Your assignment:
Every record here needs to be duplicated exactly.

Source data
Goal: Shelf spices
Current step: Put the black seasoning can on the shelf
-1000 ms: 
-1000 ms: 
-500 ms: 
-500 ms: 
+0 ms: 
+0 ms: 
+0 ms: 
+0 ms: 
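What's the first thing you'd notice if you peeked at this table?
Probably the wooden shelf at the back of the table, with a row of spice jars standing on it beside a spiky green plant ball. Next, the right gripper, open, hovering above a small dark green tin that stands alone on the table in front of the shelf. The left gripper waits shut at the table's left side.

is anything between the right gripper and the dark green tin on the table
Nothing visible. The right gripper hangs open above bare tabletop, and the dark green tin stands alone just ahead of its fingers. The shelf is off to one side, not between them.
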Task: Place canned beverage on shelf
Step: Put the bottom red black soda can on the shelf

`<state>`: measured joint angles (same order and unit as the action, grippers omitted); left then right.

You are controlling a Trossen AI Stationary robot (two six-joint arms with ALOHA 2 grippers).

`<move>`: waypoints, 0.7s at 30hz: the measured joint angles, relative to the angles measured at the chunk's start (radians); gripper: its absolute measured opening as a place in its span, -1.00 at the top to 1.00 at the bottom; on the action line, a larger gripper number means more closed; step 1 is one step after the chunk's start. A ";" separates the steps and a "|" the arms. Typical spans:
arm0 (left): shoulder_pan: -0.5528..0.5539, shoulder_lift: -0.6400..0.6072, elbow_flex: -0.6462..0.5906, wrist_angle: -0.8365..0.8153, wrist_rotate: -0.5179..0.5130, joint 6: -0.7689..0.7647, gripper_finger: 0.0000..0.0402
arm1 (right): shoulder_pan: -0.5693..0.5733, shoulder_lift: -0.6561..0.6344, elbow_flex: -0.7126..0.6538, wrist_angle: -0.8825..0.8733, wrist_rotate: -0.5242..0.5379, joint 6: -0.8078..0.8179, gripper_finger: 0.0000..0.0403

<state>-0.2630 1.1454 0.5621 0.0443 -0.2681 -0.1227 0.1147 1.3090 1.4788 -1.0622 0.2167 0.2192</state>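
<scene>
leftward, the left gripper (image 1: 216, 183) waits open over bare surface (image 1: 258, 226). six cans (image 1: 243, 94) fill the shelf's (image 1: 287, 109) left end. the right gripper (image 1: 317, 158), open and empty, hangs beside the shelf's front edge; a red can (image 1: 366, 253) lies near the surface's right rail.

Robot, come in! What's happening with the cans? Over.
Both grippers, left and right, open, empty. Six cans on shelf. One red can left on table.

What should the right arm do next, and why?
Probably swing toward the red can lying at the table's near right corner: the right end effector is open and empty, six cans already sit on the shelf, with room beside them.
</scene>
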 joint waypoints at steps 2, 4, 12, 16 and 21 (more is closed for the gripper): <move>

Written solution:
Goal: Shelf spices
Current step: Put the black seasoning can on the shelf
-1000 ms: 
-1000 ms: 
-500 ms: 
-500 ms: 
+0 ms: 
+0 ms: 
+0 ms: 
+0 ms: 
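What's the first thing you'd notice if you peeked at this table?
Probably the wooden shelf at the back of the table, with a row of spice jars standing on it beside a spiky green plant ball. Next, the right gripper, open, hovering above a small dark green tin that stands alone on the table in front of the shelf. The left gripper waits shut at the table's left side.

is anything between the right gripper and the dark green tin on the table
Nothing visible. The right gripper hangs open above bare tabletop, and the dark green tin stands alone just ahead of its fingers. The shelf is off to one side, not between them.
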Task: Place canned beverage on shelf
Step: Put the bottom red black soda can on the shelf

`<state>`: measured joint angles (same order and unit as the action, grippers omitted); left then right.

You are controlling a Trossen AI Stationary robot (two six-joint arms with ALOHA 2 grippers).

`<move>`: waypoints, 0.7s at 30hz: the measured joint angles, relative to the angles measured at the chunk's start (radians); gripper: its absolute measured opening as a place in its span, -1.00 at the top to 1.00 at the bottom; on the action line, a larger gripper number means more closed; step 1 is one step after the chunk's start. A ";" separates the steps and a "|" the arms. Typical spans:
arm0 (left): shoulder_pan: -0.5528..0.5539, shoulder_lift: -0.6400..0.6072, elbow_flex: -0.6462..0.5906, wrist_angle: -0.8365..0.8153, wrist_rotate: -0.5179..0.5130, joint 6: -0.7689..0.7647, gripper_finger: 0.0000..0.0402
arm1 (right): shoulder_pan: -0.5693..0.5733, shoulder_lift: -0.6561..0.6344, elbow_flex: -0.7126..0.6538, wrist_angle: -0.8825..0.8733, wrist_rotate: -0.5242..0.5379, joint 6: -0.8078..0.8179, gripper_finger: 0.0000..0.0403

<state>-0.2630 1.1454 0.5621 0.0443 -0.2681 -0.1227 0.1147 1.3090 1.4788 -1.0622 0.2167 0.2192</state>
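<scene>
leftward, the left gripper (image 1: 216, 183) waits open over bare surface (image 1: 258, 226). six cans (image 1: 243, 94) fill the shelf's (image 1: 287, 109) left end. the right gripper (image 1: 317, 158), open and empty, hangs beside the shelf's front edge; a red can (image 1: 366, 253) lies near the surface's right rail.

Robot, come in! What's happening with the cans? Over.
Both grippers, left and right, open, empty. Six cans on shelf. One red can left on table.

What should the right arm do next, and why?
Probably swing toward the red can lying at the table's near right corner: the right end effector is open and empty, six cans already sit on the shelf, with room beside them.
</scene>
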 joint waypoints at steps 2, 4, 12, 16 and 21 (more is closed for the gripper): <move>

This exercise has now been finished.